Exploring the curvature of spacetime through editorial design.
Space tells matter how to move. Matter tells space how to curve.
Einstein's first breakthrough revealed that time is not absolute but flows differently depending on relative velocity. The faster you move through space, the slower you move through time.
A decade later, Einstein extended his theory to include gravity. Mass and energy curve the fabric of spacetime itself, and objects follow the straightest paths through curved geometry.
Eddington's solar eclipse expedition confirmed that starlight bends around the sun exactly as predicted. The universe responded to mathematics written on a chalkboard in Berlin.
Atomic clocks flown around the world returned showing different elapsed times, confirming that time dilation is not a theoretical curiosity but a measurable physical fact.
LIGO detected ripples in spacetime from two merging black holes a billion light-years away. Einstein's prediction, as perturbations in the metric tensor, was finally heard as sound.

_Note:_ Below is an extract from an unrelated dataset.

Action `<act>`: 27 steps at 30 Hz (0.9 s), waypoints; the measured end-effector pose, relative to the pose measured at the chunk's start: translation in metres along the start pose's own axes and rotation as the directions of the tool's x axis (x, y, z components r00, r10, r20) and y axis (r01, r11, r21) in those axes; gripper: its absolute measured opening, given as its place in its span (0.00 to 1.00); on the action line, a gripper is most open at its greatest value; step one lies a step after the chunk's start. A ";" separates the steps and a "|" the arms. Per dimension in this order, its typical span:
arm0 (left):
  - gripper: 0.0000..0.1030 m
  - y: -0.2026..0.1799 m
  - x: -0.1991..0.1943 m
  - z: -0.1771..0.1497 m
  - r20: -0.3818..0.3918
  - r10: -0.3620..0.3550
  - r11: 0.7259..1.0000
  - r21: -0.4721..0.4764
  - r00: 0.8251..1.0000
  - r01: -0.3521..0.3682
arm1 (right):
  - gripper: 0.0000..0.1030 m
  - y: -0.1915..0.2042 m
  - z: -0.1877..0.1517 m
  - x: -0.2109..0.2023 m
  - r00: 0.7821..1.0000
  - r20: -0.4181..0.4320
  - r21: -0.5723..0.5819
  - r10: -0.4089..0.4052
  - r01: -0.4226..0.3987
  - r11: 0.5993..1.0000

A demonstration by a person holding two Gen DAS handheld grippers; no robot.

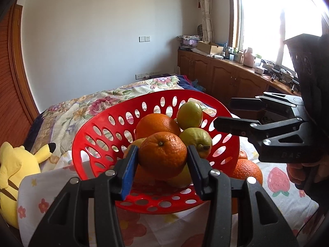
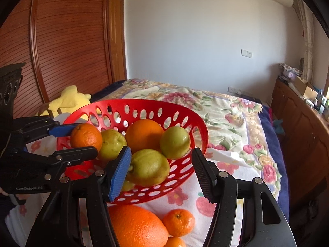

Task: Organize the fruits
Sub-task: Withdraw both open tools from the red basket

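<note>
left gripper [image 1: 162, 160] clamps orange [image 1: 162, 156] over basket [image 1: 98, 123] | right gripper [image 2: 161, 169] spread, empty | oranges [image 2: 136, 226] below it remain (three visible)

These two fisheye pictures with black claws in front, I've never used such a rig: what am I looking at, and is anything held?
Each picture comes from a camera on a hand-held two-finger gripper, looking along its fingers. The left gripper is shut on a small orange above the red basket, which holds a large orange and green-yellow lemons. The right gripper is open and empty. More oranges lie loose on the flowered cloth, near the basket.
</note>
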State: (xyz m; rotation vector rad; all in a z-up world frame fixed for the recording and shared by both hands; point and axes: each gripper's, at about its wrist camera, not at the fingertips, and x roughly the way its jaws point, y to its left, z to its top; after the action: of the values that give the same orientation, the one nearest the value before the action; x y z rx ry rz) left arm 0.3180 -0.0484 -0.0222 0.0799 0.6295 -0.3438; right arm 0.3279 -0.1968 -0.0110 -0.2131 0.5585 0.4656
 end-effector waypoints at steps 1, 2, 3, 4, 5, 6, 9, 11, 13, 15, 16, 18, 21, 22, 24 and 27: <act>0.45 0.001 0.001 -0.001 0.001 -0.003 1.000 -0.005 1.000 0.003 | 0.61 0.000 -0.002 -0.002 1.000 0.001 0.002 -0.001 0.001 1.000; 0.45 0.001 0.001 -0.001 -0.002 -0.003 1.000 -0.006 1.000 0.003 | 0.61 0.001 -0.004 -0.003 1.000 0.001 0.006 -0.002 0.002 1.000; 0.45 0.001 0.002 -0.001 -0.005 -0.002 1.000 -0.005 1.000 0.002 | 0.61 0.001 -0.005 -0.004 1.000 0.001 0.009 -0.002 0.002 1.000; 0.45 0.001 0.003 -0.002 -0.006 -0.002 1.000 -0.004 1.000 0.002 | 0.61 0.001 -0.007 -0.005 1.000 0.001 0.013 -0.005 0.005 1.000; 0.45 0.001 0.004 -0.002 -0.007 -0.004 1.000 -0.005 1.000 0.004 | 0.61 0.001 -0.009 -0.005 1.000 0.001 0.017 -0.007 0.007 1.000; 0.45 0.000 0.004 -0.003 -0.009 -0.007 1.000 -0.007 1.000 0.006 | 0.61 0.001 -0.010 -0.005 1.000 0.000 0.019 -0.010 0.010 1.000; 0.46 0.000 0.004 -0.003 -0.011 -0.012 1.000 -0.002 1.000 0.012 | 0.61 0.002 -0.015 -0.006 1.000 -0.011 0.019 -0.016 0.016 1.000; 0.47 -0.003 0.001 -0.003 -0.001 -0.015 1.000 0.002 1.000 0.015 | 0.61 0.002 -0.017 -0.008 1.000 -0.012 0.017 -0.023 0.023 1.000; 0.48 -0.004 -0.002 -0.001 0.009 -0.020 1.000 0.004 1.000 0.020 | 0.61 0.001 -0.020 -0.013 1.000 -0.009 0.020 -0.027 0.027 0.999; 0.51 -0.005 -0.004 0.000 0.015 -0.021 1.000 0.007 1.000 0.021 | 0.61 -0.001 -0.022 -0.019 1.000 -0.005 0.029 -0.028 0.028 0.999; 0.52 -0.005 -0.006 0.000 0.017 -0.022 1.000 0.007 1.000 0.021 | 0.61 -0.002 -0.023 -0.022 1.000 -0.003 0.034 -0.029 0.029 0.999; 0.56 -0.006 -0.008 0.001 0.020 -0.021 1.000 0.007 1.000 0.021 | 0.61 -0.003 -0.025 -0.026 0.999 -0.002 0.041 -0.032 0.032 0.999; 0.57 -0.009 -0.013 0.002 0.022 -0.015 1.000 0.013 1.000 0.015 | 0.61 -0.004 -0.032 -0.036 0.999 -0.003 0.052 -0.037 0.037 0.998; 0.58 -0.011 -0.017 0.003 0.026 -0.014 1.000 0.016 1.000 0.014 | 0.61 -0.004 -0.035 -0.040 0.999 -0.004 0.056 -0.040 0.041 0.998; 0.61 -0.015 -0.023 0.004 0.034 -0.016 1.000 0.022 0.999 0.015 | 0.61 -0.005 -0.040 -0.045 0.999 -0.007 0.063 -0.047 0.047 0.997; 0.64 -0.021 -0.035 0.004 0.050 -0.023 0.999 0.029 0.998 0.022 | 0.61 -0.005 -0.049 -0.056 0.998 -0.010 0.075 -0.060 0.061 0.995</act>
State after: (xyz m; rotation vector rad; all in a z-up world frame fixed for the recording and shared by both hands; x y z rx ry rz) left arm 0.2864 -0.0588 0.0025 0.0913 0.5761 -0.3758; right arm 0.2658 -0.2374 -0.0200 -0.1590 0.5745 0.3843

The Event Horizon Telescope captured the shadow of a black hole in M87, rendering visible the boundary where spacetime curvature becomes so extreme that light cannot escape.
The equations remain unchanged, written in the same language the universe uses to describe itself to itself.
Information approaches the boundary, stretched thin across the surface of what can be known.
Time dilates toward stillness, each moment expanding to contain everything that came before.
Beyond here, the curvature becomes infinite and the quest continues in silence.